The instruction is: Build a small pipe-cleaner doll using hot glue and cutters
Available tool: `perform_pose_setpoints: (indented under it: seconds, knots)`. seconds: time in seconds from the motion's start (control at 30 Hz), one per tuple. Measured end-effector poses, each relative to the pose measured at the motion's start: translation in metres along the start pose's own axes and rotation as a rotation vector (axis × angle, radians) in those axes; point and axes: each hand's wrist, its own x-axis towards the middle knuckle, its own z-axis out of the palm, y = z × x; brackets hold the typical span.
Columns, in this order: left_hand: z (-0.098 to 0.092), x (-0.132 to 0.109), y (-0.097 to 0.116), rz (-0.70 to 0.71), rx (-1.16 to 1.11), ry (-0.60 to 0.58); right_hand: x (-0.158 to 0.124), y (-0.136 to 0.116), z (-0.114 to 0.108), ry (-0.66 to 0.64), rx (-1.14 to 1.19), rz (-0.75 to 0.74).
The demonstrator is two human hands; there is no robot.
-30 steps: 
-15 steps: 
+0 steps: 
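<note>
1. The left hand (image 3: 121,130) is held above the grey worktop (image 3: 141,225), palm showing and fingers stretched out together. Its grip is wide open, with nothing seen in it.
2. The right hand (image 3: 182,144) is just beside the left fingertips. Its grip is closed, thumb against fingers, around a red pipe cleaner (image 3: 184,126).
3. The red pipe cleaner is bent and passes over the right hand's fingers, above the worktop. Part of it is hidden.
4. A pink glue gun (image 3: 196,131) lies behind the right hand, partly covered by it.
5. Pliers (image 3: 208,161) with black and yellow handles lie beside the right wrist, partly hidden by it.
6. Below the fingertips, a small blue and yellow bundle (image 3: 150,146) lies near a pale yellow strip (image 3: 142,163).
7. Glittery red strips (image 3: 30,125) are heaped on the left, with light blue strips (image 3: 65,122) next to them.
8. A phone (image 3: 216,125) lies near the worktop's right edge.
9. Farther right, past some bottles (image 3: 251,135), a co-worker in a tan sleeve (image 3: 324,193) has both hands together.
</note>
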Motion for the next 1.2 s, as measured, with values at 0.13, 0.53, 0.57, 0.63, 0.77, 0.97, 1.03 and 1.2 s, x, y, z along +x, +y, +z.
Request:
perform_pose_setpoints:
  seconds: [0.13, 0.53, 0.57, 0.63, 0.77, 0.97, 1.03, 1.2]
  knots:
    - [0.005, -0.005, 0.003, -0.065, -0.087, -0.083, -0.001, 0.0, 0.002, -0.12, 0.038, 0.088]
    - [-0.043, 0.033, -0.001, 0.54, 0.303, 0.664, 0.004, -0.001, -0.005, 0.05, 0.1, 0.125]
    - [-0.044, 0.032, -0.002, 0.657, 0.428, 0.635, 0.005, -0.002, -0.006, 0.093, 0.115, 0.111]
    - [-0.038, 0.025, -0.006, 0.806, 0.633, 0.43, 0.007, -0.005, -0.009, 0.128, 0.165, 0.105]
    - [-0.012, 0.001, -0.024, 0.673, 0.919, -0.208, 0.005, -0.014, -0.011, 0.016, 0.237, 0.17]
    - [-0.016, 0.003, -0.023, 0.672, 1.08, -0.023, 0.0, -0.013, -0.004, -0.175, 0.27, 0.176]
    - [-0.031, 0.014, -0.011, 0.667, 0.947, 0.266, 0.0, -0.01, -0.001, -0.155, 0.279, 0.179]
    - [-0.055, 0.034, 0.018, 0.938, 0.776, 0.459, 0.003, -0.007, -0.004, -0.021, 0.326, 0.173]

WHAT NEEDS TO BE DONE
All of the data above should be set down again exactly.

RESPONSE AREA
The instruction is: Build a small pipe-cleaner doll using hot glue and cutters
Available tool: `perform_pose_setpoints: (indented under it: seconds, knots)`. seconds: time in seconds from the motion's start (control at 30 Hz), one per tuple. Measured end-effector poses, each relative to the pose measured at the motion's start: translation in metres along the start pose's own axes and rotation as a rotation vector (axis × angle, radians) in those axes; point and axes: each hand's wrist, its own x-axis towards the middle knuckle, its own z-axis out of the palm, y = z × x; brackets hold the typical span.
Columns, in this order: left_hand: z (-0.098 to 0.092), x (-0.132 to 0.109), y (-0.097 to 0.116), rz (-0.70 to 0.71), rx (-1.16 to 1.11), ry (-0.60 to 0.58); right_hand: x (-0.158 to 0.124), y (-0.136 to 0.116), z (-0.114 to 0.108), ry (-0.66 to 0.64), rx (-1.14 to 1.19), rz (-0.75 to 0.74).
The demonstrator is two human hands; there is no robot.
-30 steps: 
-15 steps: 
+0 steps: 
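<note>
1. The left hand (image 3: 121,130) is held above the grey worktop (image 3: 141,225), palm showing and fingers stretched out together. Its grip is wide open, with nothing seen in it.
2. The right hand (image 3: 182,144) is just beside the left fingertips. Its grip is closed, thumb against fingers, around a red pipe cleaner (image 3: 184,126).
3. The red pipe cleaner is bent and passes over the right hand's fingers, above the worktop. Part of it is hidden.
4. A pink glue gun (image 3: 196,131) lies behind the right hand, partly covered by it.
5. Pliers (image 3: 208,161) with black and yellow handles lie beside the right wrist, partly hidden by it.
6. Below the fingertips, a small blue and yellow bundle (image 3: 150,146) lies near a pale yellow strip (image 3: 142,163).
7. Glittery red strips (image 3: 30,125) are heaped on the left, with light blue strips (image 3: 65,122) next to them.
8. A phone (image 3: 216,125) lies near the worktop's right edge.
9. Farther right, past some bottles (image 3: 251,135), a co-worker in a tan sleeve (image 3: 324,193) has both hands together.
</note>
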Motion for the next 1.2 s, as measured, with values at 0.13, 0.53, 0.57, 0.63, 0.77, 0.97, 1.03 and 1.2 s, x, y, z along +x, +y, +z.
Request:
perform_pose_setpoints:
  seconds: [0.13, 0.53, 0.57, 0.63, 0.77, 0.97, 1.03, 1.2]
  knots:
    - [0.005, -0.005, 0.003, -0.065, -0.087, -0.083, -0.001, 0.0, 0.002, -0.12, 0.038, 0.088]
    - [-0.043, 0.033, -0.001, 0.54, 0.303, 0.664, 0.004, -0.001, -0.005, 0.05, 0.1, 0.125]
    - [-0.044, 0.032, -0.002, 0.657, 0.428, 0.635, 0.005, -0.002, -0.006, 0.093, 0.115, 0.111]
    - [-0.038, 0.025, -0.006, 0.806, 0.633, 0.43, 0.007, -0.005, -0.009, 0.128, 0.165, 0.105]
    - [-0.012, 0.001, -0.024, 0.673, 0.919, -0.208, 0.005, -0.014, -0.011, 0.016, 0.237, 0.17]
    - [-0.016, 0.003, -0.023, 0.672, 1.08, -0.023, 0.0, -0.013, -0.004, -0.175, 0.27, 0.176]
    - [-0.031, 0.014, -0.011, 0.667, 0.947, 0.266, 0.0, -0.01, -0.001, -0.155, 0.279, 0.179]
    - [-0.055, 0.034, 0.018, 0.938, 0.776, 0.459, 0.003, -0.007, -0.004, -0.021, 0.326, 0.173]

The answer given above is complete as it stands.